Everyone is supposed to be under lockdown. All non-essential services are – criminally slowly – being closed. We’re implored not to stand too close to others, to wash our hands and so on. All these measures are necessary in the fight against the COVID-19 pandemic sweeping the world.
And yet a couple of times a week, every week, most people – at least, those of us without servants – have to make a trip to the local supermarket. We put our grubby hands on trolleys and baskets, pick up items and change our minds, we brush past dozens of others in jam-packed aisles and stand in lines waiting for the checkout. None of this is our fault, of course, it’s just the way things have always been.
But it means that supermarkets have emerged as a potentially deadly site of infection and cross-contamination. All it would take is one sick person to unknowingly walk around doing their weekly shop and you could end up with infections everywhere. It is madness that the workers and consumers are put at risk in this way, and that such vital nodes for the distribution of resources are exposed to the risk of lockdown.

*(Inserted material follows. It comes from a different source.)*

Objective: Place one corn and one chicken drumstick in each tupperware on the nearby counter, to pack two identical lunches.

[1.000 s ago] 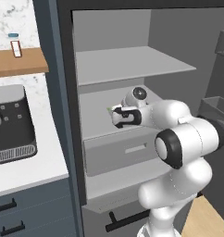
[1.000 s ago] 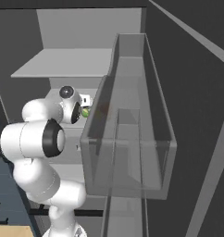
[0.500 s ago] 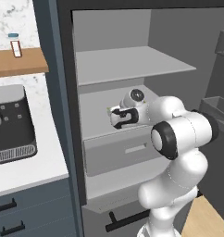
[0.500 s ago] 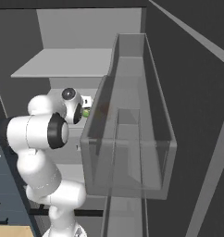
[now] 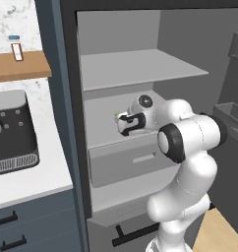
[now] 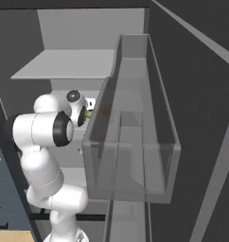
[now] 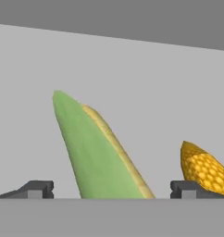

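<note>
**Clerk:** Item one, the gripper (image 7: 112, 190). Condition?

**Keeper:** Jaws stood at full spread and held nothing. In the hand view the two dark fingertips (image 7: 36, 189) sat either side of the husked corn (image 7: 96, 152), neither visibly touching it. In the left base view the gripper (image 5: 125, 121) was reaching onto the middle fridge shelf (image 5: 104, 123).

**Clerk:** Item two, the corn.

**Keeper:** Two cobs, both lying on that shelf. The pale green husked one lay between the jaws, tapering away from the hand. The bright yellow corn (image 7: 206, 169) lay just beside it, partly behind the right-hand fingertip. A green speck (image 6: 89, 114) showed at the hand in the right base view.

**Clerk:** Step in hand?

**Keeper:** By my reckoning, the first pick: the husked cob was lined up but not yet grasped. No drumstick or tupperware was on view.

**Clerk:** Next move required?

**Keeper:** Likely a slight advance, then closing on the husked cob alone, keeping that fingertip clear of the yellow neighbour, then lifting out toward the counter (image 5: 27, 182).
</note>
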Robot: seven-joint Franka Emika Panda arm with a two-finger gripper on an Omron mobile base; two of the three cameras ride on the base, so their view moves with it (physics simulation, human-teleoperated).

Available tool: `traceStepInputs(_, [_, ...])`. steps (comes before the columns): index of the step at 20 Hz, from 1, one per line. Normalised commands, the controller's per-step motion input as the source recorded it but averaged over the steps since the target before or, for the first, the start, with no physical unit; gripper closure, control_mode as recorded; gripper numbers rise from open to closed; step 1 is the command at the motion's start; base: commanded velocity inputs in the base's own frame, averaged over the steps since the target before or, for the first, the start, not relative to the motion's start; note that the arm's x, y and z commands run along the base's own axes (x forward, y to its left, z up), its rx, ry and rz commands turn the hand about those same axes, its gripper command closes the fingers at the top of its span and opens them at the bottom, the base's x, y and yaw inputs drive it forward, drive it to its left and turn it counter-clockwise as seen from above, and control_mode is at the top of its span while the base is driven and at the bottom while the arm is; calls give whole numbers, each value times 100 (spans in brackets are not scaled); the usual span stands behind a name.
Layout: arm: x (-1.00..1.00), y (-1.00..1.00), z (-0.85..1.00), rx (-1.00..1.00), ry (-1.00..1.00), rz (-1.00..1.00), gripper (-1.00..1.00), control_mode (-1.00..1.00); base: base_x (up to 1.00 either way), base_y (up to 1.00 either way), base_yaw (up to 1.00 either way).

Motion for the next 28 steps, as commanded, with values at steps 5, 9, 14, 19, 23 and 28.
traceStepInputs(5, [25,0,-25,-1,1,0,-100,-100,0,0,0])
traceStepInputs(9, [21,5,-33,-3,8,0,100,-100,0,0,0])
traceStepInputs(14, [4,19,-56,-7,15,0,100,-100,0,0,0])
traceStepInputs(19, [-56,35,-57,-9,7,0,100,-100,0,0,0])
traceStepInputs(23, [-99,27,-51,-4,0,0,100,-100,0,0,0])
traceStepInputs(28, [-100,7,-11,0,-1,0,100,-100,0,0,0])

As a result of years of competition and consolidation, the few big supermarket chains are the only thing that stands between us and mass shortages and starvation. It is almost impossible to access goods from other sources. This situation gives supermarket workers incredible power. It wasn’t obvious until now, but these workers are essential to keep society functioning. The staff at the registers, the shelf-stackers, the deli workers, the cleaners and the logistics workers behind the scene – these people are frontline workers in every sense of the word. Already they’re overworked, stressed out of their minds, and they’re facing months of the same. It’s only going to get worse.
Imagine if all of them, even in just one store, went on strike for just one hour. You can picture them announcing over a loudspeaker that they were being criminally underpaid and mistreated, their lives put at risk, demanding all of this be rectified. You could imagine the cheers and agreement from the public. Though the despicable retail union, the SDA, makes it difficult, building to such a point should be the goal of every leftist supermarket worker. Their pay should be more than doubled, their conditions improved. They are on the frontlines of this emergency.
Instead of helping their workers, those who run supermarkets are shamelessly profiteering from the slow-motion car crash that is unfolding before our eyes, with reports of price-jacking during the crisis. And at the precise moment when it is most needed, the supermarkets have abandoned the option to pre-order items for pick up or delivery. Why? The system couldn’t cope with the increased demand for these services. There’s not enough stuff to be pre-ordered, there aren’t enough workers to pick them, not enough drivers to make deliveries. Only a totally irrational, market driven system could be so stupid as to cancel a service precisely when it’s needed.
There are obvious solutions to all this, if you think about it for a second.
Every supermarket could be nationalised without compensation, and given a catchment area, much like public primary schools. We could then hire dozens of staff to help restock goods, all the while implementing extreme safety measures such as cleaned uniforms provided for free each day, social distancing, sanitiser, etc. The government could then implement price controls, and rationing if necessary, on every product. We could then employ drivers from the now collapsing taxi and rideshare sector to deliver pre-ordered goods safely to every door.
You could also do all that without nationalising, by government decree and strict oversight. Even in that situation people would be far safer, goods would be distributed more consistently, and thousands of workers would have enduring job security and access to affordable necessities.
It won’t happen though, because capitalism is a chaotic mess of a system.
There are often three supermarkets competing to serve the same neighbourhood, for no good reason. Federal and state governments refuse to impose serious measures that might undermine corporate profits. And keeping workers and the poor safe is the last thing on anyone’s mind.
But all of it could be done. We don’t have to live in a society that puts us at risk in so many ways. We could live in a world where problems were solved based on a rational and democratically planned allocation of resources, so that everybody was looked after. That’s socialism, by the way. Let’s fight for it.